Task goal =>
Please copy the data exactly as it stands, minus the images.

Supplied information =>
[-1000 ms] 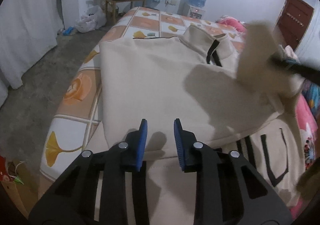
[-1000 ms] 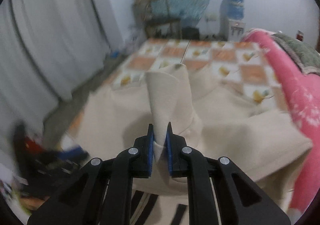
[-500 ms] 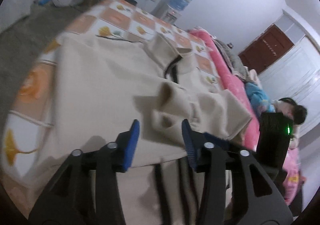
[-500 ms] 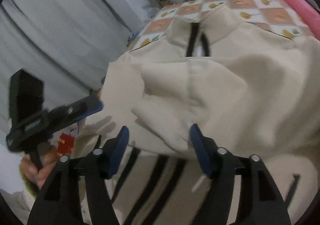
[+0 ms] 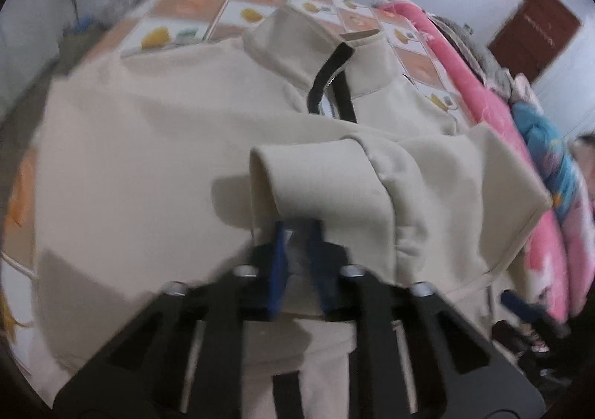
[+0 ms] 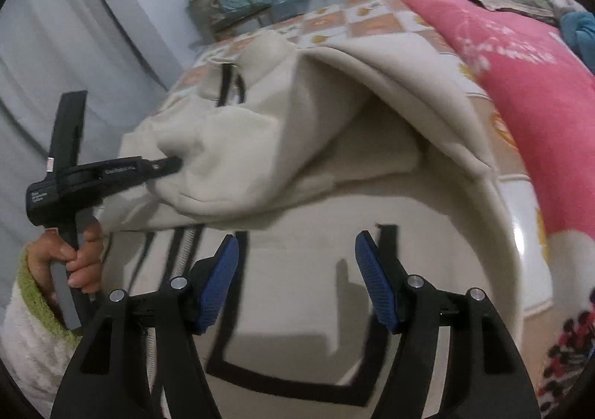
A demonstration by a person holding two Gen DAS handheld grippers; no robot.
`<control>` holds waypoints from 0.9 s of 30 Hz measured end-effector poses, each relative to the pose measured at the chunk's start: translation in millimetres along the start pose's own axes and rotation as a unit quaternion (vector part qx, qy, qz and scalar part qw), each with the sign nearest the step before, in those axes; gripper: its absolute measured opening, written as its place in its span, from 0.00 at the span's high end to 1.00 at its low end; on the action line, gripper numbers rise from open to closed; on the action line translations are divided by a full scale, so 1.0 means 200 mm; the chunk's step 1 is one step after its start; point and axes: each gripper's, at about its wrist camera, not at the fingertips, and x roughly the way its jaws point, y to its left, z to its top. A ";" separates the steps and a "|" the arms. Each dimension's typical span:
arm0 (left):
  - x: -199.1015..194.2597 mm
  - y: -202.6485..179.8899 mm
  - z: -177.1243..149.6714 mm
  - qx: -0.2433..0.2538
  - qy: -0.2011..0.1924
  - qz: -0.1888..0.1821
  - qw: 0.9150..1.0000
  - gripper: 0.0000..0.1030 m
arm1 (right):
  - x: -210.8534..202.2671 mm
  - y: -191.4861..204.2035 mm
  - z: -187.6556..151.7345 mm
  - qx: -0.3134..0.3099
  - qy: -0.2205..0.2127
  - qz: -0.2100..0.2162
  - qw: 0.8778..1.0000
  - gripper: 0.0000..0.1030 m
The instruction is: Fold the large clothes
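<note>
Two grippers work over a cream zip jacket spread on the checked bed sheet. Left gripper is pinched tight on the jacket's folded sleeve. Right gripper gapes wide over the jacket, holding nothing.

The tips of the left gripper are covered by a fold of the cream jacket, and the whole left wrist view is smeared by blur. In the right wrist view, the jacket's lower part is cut off by the frame, and the hand is partly hidden behind its handle.
</note>
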 end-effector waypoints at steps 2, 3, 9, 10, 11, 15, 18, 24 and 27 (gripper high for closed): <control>-0.05 -0.01 -0.01 0.009 -0.013 0.004 1.000 0.94 | -0.01 0.00 -0.01 -0.009 -0.002 -0.018 1.000 0.38; -0.10 -0.01 0.00 0.012 -0.027 0.001 1.000 0.95 | 0.01 0.00 0.00 -0.012 -0.003 -0.023 1.000 0.38; -0.54 0.09 0.08 0.000 -0.120 -0.011 0.993 0.95 | -0.02 0.03 -0.02 -0.038 -0.006 -0.042 0.998 0.38; -0.60 0.12 0.10 -0.004 -0.131 -0.002 0.991 0.95 | -0.02 0.03 -0.02 -0.040 -0.006 -0.044 0.998 0.38; -0.62 0.15 0.10 -0.008 -0.136 0.004 0.991 0.95 | -0.01 0.04 -0.02 -0.043 -0.006 -0.046 0.998 0.38; -0.64 0.31 0.05 -0.019 -0.135 0.061 0.989 0.95 | 0.01 0.04 -0.03 -0.044 0.005 -0.040 0.998 0.38; -0.51 0.44 -0.02 -0.038 -0.076 0.078 0.993 0.94 | 0.04 0.03 -0.03 -0.039 0.021 -0.032 0.999 0.38; -0.49 0.57 -0.09 -0.080 -0.064 0.045 0.994 0.73 | 0.00 0.04 -0.03 -0.032 0.034 -0.016 0.999 0.38; -0.45 0.57 -0.05 -0.081 -0.057 0.053 0.994 0.62 | -0.05 0.02 -0.01 -0.020 0.027 -0.001 0.999 0.37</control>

Solution to this exercise =>
[-1000 ms] 
[-1000 ms] 
[-500 ms] 
[-500 ms] 
[+0 ms] 
[+0 ms] 
A demonstration by a person holding two Gen DAS handheld grippers; no robot.
`<control>` holds waypoints from 0.9 s of 30 Hz measured end-effector poses, each relative to the pose measured at the chunk's start: translation in millimetres along the start pose's own axes and rotation as a unit quaternion (vector part qx, qy, qz and scalar part qw), each with the sign nearest the step before, in those axes; gripper: its absolute measured opening, written as its place in its span, from 0.00 at the span's high end to 1.00 at its low end; on the action line, gripper numbers rise from open to closed; on the action line translations are divided by a full scale, so 1.0 means 200 mm; the chunk's step 1 is one step after its start; point and axes: each gripper's, at about its wrist camera, not at the fingertips, and x roughly the way its jaws point, y to its left, z to its top. A ";" separates the steps and a "|" the arms. Each dimension's typical span:
arm0 (left):
  - x: -199.1015..194.2597 mm
  - y: -202.6485..179.8899 mm
  - z: -177.1243..149.6714 mm
  - qx: -0.2433..0.2538
  - qy: -0.2011..0.1924
  - qz: -0.1888..0.1821
  - qw: 0.9150..1.0000
  - gripper: 0.0000..0.1030 m
arm1 (right):
  - x: -210.8534..202.2671 mm
  - y: -191.4861..204.2035 mm
  - z: -187.6556..151.7345 mm
  - qx: -0.3134..0.3099
  - qy: -0.2205..0.2127
  - qz: -0.2100..0.2162
  - qw: 0.8778..1.0000
  - gripper: 0.0000..0.1030 m
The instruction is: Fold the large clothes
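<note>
Two grippers work over a cream zip jacket spread on the checked bed sheet. Left gripper is pinched tight on the jacket's folded sleeve. Right gripper gapes wide over the jacket, holding nothing.

The tips of the left gripper are covered by a fold of the cream jacket, and the whole left wrist view is smeared by blur. In the right wrist view, the jacket's lower part is cut off by the frame, and the hand is partly hidden behind its handle.
</note>
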 end-effector waypoints at steps 2, 3, 9, 10, 11, 15, 18, 24 and 27 (gripper high for closed): <control>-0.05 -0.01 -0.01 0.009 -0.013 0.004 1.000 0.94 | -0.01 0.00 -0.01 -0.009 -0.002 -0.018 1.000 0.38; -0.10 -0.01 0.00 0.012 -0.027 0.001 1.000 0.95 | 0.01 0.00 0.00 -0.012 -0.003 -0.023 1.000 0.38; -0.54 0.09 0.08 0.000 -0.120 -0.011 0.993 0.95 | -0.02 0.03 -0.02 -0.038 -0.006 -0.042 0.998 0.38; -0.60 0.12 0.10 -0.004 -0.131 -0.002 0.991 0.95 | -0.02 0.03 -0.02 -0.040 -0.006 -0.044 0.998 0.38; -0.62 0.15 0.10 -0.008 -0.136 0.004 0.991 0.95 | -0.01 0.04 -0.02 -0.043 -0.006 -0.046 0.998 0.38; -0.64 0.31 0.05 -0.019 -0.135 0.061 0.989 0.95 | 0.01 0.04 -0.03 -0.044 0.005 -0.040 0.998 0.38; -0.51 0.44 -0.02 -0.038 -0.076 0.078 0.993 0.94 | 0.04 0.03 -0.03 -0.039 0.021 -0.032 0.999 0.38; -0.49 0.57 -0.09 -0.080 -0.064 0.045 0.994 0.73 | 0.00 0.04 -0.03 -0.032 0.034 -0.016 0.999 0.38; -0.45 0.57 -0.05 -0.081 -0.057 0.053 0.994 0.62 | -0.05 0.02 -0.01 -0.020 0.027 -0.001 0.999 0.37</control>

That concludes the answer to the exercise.